Sunday, November 05, 2006

How the other half lives

It’s funny about this weekend: I drank a maximum of like three drinks per night, was in bed before midnight, and slept until noon. I’m also staying in my practically married friends’ home: complete with cats, a mortgage, and kitchen appliances—so maybe that has something to do with it?

That’s the trouble with being a student, it’s so easy to forget that there is a life outside of books, dumb committees, club sports, and esoteric conversations that, to be quite frank, really wouldn’t past muster at most cocktail parties. You become self-absorbed into this contrived life, except, there really is no way for you to make your mark, as with every year the group leaves and a new one replaces, once again with the same archetypes: party girls, the socially awkward, stoner crowd, jocks—all of them having some part of themselves that wishes to recreate an undergrad experience they feel they missed out on.

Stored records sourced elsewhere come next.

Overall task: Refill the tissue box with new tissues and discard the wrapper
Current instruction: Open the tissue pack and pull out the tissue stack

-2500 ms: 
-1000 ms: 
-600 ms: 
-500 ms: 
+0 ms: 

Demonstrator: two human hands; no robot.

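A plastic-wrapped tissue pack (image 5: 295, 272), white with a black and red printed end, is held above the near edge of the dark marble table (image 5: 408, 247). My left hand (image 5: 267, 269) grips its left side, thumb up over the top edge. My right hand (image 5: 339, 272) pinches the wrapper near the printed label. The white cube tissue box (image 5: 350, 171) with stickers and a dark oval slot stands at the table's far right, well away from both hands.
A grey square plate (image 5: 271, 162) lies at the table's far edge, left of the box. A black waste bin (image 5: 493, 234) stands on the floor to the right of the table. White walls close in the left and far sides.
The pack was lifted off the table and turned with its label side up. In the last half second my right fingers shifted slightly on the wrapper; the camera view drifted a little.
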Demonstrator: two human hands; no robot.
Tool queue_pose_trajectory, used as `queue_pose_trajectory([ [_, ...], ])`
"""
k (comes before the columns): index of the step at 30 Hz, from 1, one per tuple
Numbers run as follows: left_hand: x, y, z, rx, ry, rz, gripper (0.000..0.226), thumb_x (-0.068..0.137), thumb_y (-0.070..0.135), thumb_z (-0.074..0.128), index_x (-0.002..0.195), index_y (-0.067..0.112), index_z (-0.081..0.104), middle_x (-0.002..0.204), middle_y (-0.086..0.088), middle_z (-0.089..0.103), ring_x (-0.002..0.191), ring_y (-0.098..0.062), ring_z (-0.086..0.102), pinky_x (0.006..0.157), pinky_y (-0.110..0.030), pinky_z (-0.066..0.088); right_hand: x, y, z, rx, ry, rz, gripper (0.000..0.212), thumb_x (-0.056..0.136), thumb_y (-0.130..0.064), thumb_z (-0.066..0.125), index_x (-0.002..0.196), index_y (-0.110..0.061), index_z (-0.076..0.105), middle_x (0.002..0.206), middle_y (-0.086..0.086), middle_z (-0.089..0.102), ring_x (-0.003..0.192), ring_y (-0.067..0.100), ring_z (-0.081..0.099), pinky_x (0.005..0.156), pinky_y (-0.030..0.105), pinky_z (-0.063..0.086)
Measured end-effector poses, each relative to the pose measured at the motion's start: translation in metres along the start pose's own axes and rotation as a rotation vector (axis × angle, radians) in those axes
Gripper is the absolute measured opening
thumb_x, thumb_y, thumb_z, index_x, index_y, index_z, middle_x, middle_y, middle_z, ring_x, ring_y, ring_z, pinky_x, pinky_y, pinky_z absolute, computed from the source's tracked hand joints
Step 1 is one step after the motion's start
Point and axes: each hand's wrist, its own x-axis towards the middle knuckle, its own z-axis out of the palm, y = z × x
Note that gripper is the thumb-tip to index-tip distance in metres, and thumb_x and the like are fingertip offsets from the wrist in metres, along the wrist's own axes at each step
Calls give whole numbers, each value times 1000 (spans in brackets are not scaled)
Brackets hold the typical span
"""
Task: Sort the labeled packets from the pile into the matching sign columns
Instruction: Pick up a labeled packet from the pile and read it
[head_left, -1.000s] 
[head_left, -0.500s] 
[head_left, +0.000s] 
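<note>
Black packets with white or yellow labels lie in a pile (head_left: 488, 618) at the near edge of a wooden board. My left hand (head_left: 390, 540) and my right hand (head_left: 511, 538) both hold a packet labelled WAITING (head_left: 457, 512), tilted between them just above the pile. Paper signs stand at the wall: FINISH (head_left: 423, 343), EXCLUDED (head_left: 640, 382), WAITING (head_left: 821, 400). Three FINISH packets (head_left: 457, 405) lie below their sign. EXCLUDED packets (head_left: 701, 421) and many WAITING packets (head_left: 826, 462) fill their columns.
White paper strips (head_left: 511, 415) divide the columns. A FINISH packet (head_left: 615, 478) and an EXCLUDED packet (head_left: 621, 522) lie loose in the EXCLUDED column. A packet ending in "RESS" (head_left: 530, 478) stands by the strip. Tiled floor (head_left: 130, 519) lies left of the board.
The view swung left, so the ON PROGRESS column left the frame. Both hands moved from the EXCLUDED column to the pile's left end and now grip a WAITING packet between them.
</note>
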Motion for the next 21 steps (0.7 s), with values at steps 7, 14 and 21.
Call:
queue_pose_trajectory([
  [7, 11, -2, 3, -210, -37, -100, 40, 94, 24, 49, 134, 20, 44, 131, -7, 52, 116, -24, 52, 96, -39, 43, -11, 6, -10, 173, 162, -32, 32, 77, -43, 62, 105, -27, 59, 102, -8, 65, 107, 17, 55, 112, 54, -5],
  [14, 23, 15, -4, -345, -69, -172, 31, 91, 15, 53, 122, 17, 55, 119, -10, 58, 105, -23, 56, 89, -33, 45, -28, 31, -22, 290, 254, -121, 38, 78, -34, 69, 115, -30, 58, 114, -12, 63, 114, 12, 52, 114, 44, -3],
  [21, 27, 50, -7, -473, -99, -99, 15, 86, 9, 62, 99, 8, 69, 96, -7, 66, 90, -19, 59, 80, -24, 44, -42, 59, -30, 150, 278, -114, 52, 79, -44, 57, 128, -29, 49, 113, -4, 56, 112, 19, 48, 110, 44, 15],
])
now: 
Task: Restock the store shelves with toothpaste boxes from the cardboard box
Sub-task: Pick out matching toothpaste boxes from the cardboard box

For me? I just want to be smart.

When I landed in Oxford a little over a month ago, I was so tired with the “real world” that I jumped at the chance to regress to the last time I felt as free, my undergrad days—except this time with boys, alcohol, and no seasonal depression weight gain. I slid into life quite easy here: dress up like a slut at the appropriate parties, developed behavior that showed no regard for social norms or polite society, and adopted the attitude that the only thing that matters is my work. You know, thinking about it, I guess not unlike many I-banker friends I know, money providing this freedom to do what you want. Except my I-banker friends pay with their time and I pay by signing my life away to the US government.

But it was great getting out of Oxford and being exposed to the life that I am missing out on right now: one filled with responsibility, long-term relationships, and other forms of permanence. Sitting around the restaurant at my friend’s twenty-seventh birthday, feeling the one-glass-of-wine-too-many drunk instead of the seven shots of vanilla Stoli in thirty minutes drunk, reminded me of just how different my life is here than in NY. And also how there is a part of me that feels slightly uneasy, being reminded that I’m really not feeling bad for “missing-out” on it either.

So I got to play dress-up for the weekend, sit amongst the three cats who are making me sick, sip tea, and watch cable television—and tomorrow I re-submerse myself into life as a student: complete with irrelevant books, rugby practice, and a train ride where I get to pontificate on the future when I ask myself, once again, what is it exactly do I want to be when I grow up?

And by the way, did you know I am deathly allergic to cats? I am dying right now. I’m going back to bed in my sealed off area, that is supposedly cat free. Except, by sitting in the living room, my clothes are a magnet for cat hair—hence I’m fucked once again.